In a line up of the greatest actors ever to have graced the silver screen it’s unlikely that 63 year-old Dutch actor Rutger Hauer would immediately spring to mind. Yet, Hauer will rightly be remembered for taking centre stage in a truly great cinematic scene.
The film in question is Ridley Scot’s cult-classic Blade Runner starring Harrison Ford. Set in Los Angeles in 2019, the film follows Deckard (Ford), an ex-’Blade Runner’ brought out of retirement to hunt down sophisticated androids known as ‘replicants’.
Eventually, only one of these remains, a commando known as Roy Batty (Hauer). He stalks Deckard through an abandoned house before a final, climactic confrontation on the rainy rooftops of a grimy, dilapidated slum.
With his programmed life expectancy about to expire, Roy saves Deckard, catching him as he falls off a roof, before delivering his monologue; a speech so achingly brilliant that it can only fail to strike a chord with people who are dead inside.

I’ve seen things you people wouldn’t believe.
Attack ships on fire off the shoulder of Orion.
I watched C-beams glitter in the dark near the Tannhauser gate.
All those moments will be lost in time, like tears in rain.
Time to die.

As he speaks his dying words, you can see, with every nuanced contortion of his face, and hear, with every painful pause, his desperate attempts to grasp the meaning of his life, even as it slips away. The emotional intensity of this scene relies on many factors. The setting is perfect: the rain falls continually out of the darkened sky, a steady drumming of despair echoing across the rooftops. The score by Vangelis is deeply affecting, a penetrating, bittersweet melody that soars through the scene. Finally, Scott must be congratulated for visual simplicity, aware that this is a cinematic scene of emotional depth, not technical fireworks. The essence of the scene is captured with simple beauty; no cynicism, and no sly, satirical wink to the audience. There is, instead, a soulful integrity that is neither sentimental nor soppy, but entirely sincere. It is a classic piece of cinema.

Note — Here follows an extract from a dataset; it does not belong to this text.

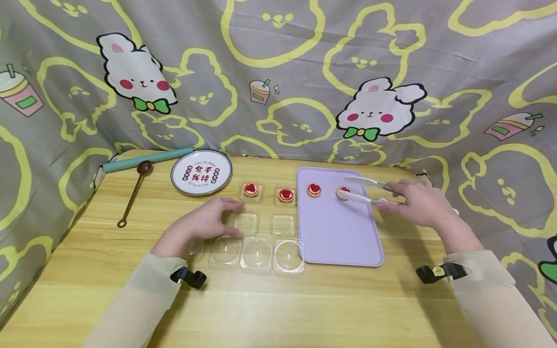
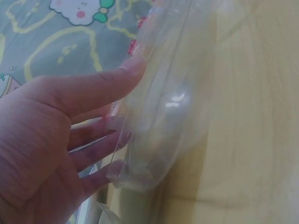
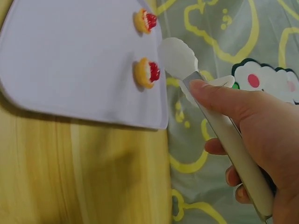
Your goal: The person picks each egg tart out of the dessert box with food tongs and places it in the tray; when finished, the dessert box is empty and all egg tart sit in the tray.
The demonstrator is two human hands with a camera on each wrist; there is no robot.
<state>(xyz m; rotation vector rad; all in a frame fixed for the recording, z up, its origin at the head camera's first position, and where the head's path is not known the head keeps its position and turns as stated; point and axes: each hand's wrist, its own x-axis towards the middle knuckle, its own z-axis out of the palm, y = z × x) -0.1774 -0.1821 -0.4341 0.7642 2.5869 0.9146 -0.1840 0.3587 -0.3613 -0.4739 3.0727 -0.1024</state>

In the aftermath of Roy’s death, there are precious seconds of reflection. Roy loved life, indeed he loved it enough to save the life of an enemy. He talks of the wondrous experiences in his short life, and he realises, in his final moments, that he will lose those memories forever; everything that has made him who he is will suddenly cease to exist.
Yet, Roy finds his humanity in the knowledge that life is transient, and in the comfort that, for every human, there will always be a time to die.